• Activity
What you return must be exactly the lines running from the one with "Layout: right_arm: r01" to the end of the data below, inclusive, and nothing more.

• Given data
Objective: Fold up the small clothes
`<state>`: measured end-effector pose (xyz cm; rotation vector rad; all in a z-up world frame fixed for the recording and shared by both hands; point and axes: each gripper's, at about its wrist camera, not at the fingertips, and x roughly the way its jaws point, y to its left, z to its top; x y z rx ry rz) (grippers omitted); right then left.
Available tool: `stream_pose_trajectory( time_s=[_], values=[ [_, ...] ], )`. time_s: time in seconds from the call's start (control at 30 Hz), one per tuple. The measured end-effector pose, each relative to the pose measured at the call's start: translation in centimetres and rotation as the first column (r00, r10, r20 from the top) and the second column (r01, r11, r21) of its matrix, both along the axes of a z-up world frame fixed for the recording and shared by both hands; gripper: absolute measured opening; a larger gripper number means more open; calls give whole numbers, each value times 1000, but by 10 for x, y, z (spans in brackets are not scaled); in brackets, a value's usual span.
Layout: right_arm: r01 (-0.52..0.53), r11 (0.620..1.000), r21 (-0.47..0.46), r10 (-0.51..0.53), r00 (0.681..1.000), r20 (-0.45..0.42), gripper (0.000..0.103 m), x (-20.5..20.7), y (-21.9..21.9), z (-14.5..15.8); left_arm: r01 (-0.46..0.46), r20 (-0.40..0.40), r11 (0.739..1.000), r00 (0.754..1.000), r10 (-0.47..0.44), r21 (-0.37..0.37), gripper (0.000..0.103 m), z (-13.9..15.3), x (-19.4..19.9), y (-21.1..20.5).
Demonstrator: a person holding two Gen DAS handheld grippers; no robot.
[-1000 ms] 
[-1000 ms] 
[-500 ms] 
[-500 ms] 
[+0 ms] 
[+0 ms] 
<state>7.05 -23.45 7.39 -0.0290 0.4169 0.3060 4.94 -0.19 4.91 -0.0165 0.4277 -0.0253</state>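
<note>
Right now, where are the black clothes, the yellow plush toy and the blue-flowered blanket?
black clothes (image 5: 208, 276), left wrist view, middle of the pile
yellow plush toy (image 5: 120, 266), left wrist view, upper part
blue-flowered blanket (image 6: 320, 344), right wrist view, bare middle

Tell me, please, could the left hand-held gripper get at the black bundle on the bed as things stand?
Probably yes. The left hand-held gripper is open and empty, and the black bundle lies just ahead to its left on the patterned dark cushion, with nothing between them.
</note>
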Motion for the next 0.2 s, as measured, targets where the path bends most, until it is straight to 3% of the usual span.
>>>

• Written reply
Layout: right_arm: r01 (-0.52..0.53), r11 (0.620..1.000), r21 (-0.47..0.46), r10 (-0.51..0.53), r00 (0.681..1.000), r20 (-0.45..0.42), gripper (0.000..0.103 m), x (-20.5..20.7), y (-21.9..21.9), z (-14.5..15.8); left_arm: r01 (-0.46..0.46), r20 (-0.40..0.40), r11 (0.739..1.000), r00 (0.754..1.000), r10 (-0.47..0.44), r21 (-0.37..0.37), gripper (0.000..0.103 m), z (-13.9..15.3), x (-19.4..19.9), y (-21.1..20.5).
Demonstrator: a person holding two Gen DAS handheld grippers; no robot.
[-1000 ms] 
[-1000 ms] 
[-500 ms] 
[-500 ms] 
[+0 ms] 
[+0 ms] 
<state>7.05 -23.45 7.39 -0.0290 0.4169 0.3060 4.94 -0.19 4.91 -0.0165 0.4277 -0.0253</state>
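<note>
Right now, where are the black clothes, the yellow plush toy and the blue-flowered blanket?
black clothes (image 5: 208, 276), left wrist view, middle of the pile
yellow plush toy (image 5: 120, 266), left wrist view, upper part
blue-flowered blanket (image 6: 320, 344), right wrist view, bare middle

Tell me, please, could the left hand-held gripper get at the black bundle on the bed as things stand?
Probably yes. The left hand-held gripper is open and empty, and the black bundle lies just ahead to its left on the patterned dark cushion, with nothing between them.
</note>
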Motion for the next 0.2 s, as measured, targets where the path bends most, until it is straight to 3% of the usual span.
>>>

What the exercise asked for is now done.